Ms Howard said Prince Philip's controversial sense of humour was a way to "break the ice" and help make others feel comfortable.
During a trip to Ghana, where he was told there were 200 members of parliament, he said: "That's about the right number. We have 650 and most of them are a complete bloody waste of time."
Defending his brusqueness, the Prince once said that it was, "safer not to be too popular. You can't fall too far".
As well as his regular royal duties, the Prince followed his passions of conservation, art, engineering, sailing, chariot racing and flying.
He was also the patron, president or member of nearly 800 organisations, many of which related to his scientific, environmental or engineering interests.
In 1956, he established the Duke of Edinburgh awards, which have inspired more than four million young people worldwide to become more active and involved in their communities.
Ms Howard said Prince Philip was more than just a "shoulder to cry on" for the Queen.
"He's also quite an astute man so I'm sure he passed on advice for how to handle these politicians who've come to talk to her and how to go about things," she said.

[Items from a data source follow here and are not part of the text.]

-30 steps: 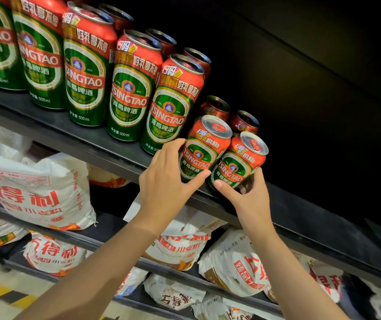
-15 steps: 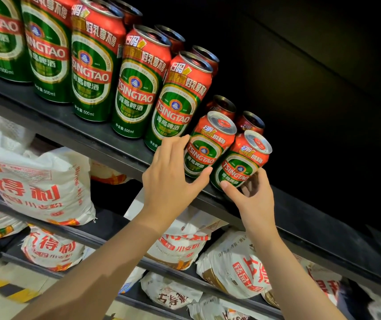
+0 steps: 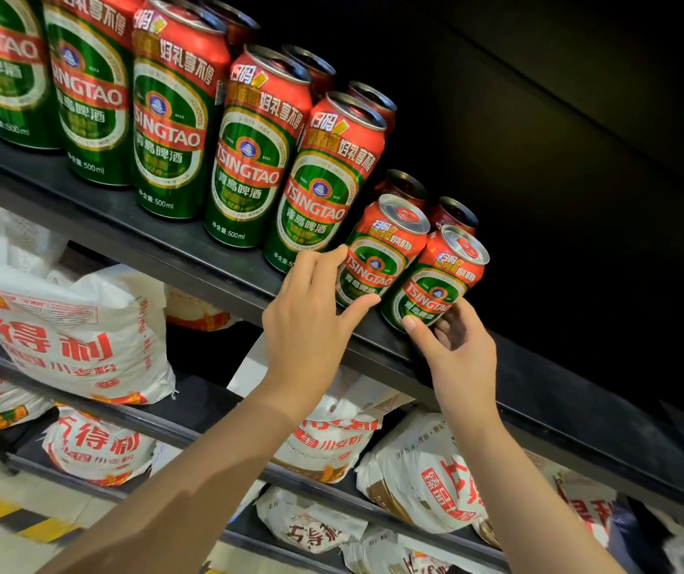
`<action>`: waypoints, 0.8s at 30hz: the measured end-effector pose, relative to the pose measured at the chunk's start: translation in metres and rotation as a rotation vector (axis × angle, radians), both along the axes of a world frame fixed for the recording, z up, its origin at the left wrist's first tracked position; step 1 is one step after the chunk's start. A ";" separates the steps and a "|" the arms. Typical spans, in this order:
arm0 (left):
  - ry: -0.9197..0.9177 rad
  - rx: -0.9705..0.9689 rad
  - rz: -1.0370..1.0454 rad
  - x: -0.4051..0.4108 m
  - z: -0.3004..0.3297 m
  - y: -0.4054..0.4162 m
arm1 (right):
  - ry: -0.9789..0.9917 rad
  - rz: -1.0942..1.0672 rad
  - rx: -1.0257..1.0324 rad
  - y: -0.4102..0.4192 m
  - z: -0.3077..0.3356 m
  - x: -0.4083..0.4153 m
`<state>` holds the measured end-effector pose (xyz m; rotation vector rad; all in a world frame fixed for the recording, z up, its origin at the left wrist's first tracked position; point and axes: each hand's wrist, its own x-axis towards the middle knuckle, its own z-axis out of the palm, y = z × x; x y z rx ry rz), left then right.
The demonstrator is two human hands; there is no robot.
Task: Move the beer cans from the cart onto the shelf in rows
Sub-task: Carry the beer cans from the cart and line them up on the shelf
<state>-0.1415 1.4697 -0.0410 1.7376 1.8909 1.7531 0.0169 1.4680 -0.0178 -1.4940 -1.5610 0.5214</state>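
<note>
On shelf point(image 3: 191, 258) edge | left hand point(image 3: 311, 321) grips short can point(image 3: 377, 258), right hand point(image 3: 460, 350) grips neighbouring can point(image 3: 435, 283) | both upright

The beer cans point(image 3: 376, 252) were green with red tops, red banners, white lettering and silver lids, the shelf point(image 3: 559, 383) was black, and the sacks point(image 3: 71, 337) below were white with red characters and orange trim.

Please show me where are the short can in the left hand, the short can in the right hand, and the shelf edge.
short can in left hand point(image 3: 375, 263): head view, green label.
short can in right hand point(image 3: 435, 292): head view, green label.
shelf edge point(image 3: 158, 252): head view, bare front lip.
</note>
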 end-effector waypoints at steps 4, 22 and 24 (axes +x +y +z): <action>0.005 -0.019 0.000 0.000 0.000 -0.001 | 0.001 -0.001 -0.003 0.000 0.000 0.001; 0.176 -0.258 -0.189 -0.012 0.006 -0.029 | 0.002 -0.058 -0.118 -0.016 0.012 -0.010; 0.232 -0.345 -0.233 -0.018 0.011 -0.048 | -0.039 -0.083 -0.168 -0.038 0.021 -0.013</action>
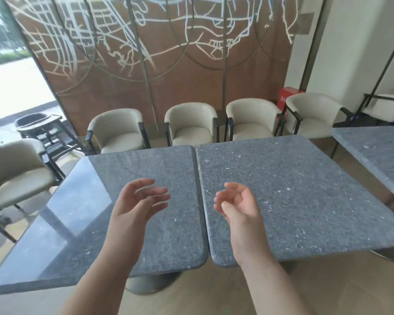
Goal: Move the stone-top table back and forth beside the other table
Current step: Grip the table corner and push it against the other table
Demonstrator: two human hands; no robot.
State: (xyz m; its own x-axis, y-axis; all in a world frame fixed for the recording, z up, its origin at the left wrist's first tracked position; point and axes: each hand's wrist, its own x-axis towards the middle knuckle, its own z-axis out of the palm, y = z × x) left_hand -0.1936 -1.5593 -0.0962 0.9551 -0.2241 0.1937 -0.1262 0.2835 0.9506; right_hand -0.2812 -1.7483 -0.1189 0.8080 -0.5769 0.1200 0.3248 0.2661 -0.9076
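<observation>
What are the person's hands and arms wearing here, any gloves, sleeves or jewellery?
Nothing that shows. The left hand and right hand are bare, with no gloves, rings or watch in view. Both forearms are uncovered down to the bottom edge of the picture, so no sleeve appears; anything worn higher up is out of view.

This looks like a restaurant or café dining room. Two grey stone-topped tables (pixel 282 189) stand edge to edge on pedestal bases, and a third of the same kind (pixel 378 153) shows at the right edge. Beyond their far edges, a row of matching cream tub armchairs (pixel 189 126) lines the wall, with one more chair (pixel 16 171) off the left corner. A child's high chair (pixel 40 128) stands near the glass front, which looks onto a paved street with greenery. Behind the chairs rises a rust-brown decorative screen (pixel 157 53) patterned with pale map-like lines, and a red fire-equipment box (pixel 288 96) stands on the floor by the wall.
</observation>
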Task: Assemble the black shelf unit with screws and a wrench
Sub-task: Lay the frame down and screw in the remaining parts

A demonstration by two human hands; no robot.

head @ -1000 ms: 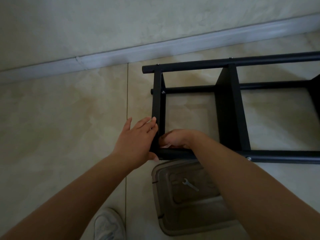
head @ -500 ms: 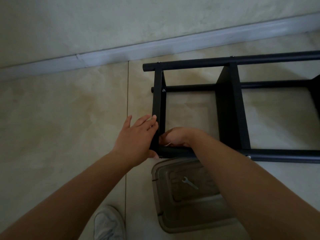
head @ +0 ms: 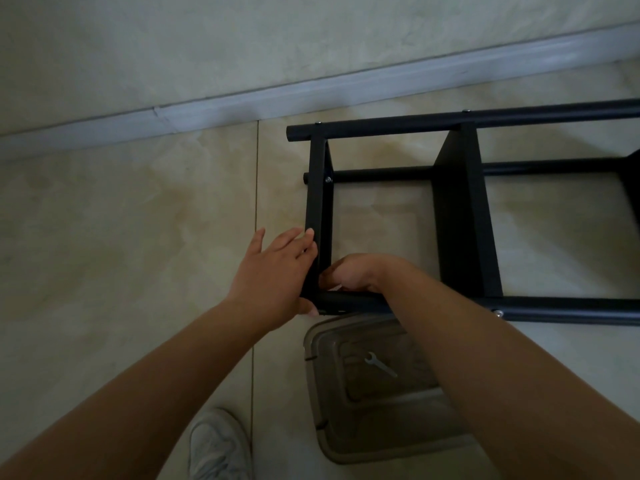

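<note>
Nearest the camera, a white shoe stands on the tiled floor, beside a translucent plastic bin whose lid carries a small wrench. The bin's far edge sits just under the near tube of the black shelf unit, which lies on its side on the floor.

The left hand lies flat against the outer face of the end panel, fingers straight, its thumb under the corner where the panel meets the near tube; its grip is wide, pressing rather than clasping. The right hand reaches inside that same corner with its fingers curled close together; what they pinch is hidden, so I cannot tell whether that grip holds anything.

To the left of the end panel the floor lies open as far as the baseboard. A second panel stands to the right of the hands, with floor showing between the two panels.

Compared with a second ago, both hands keep their places at the corner; the view has only shifted slightly.
</note>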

"I think they've helped one another."
On their golden wedding anniversary in 1997, the Queen spoke of her husband's devotion.
"He is someone who doesn't take easily to compliments but he has, quite simply, been my strength and stay all these years, and I, and his whole family, and this and many other countries, owe him a debt greater than he would ever claim, or we shall ever know," she said.
As his former private secretary Michael Parker revealed: "He told me the first day he offered me my job that his job, first, second and last, was never to let her down."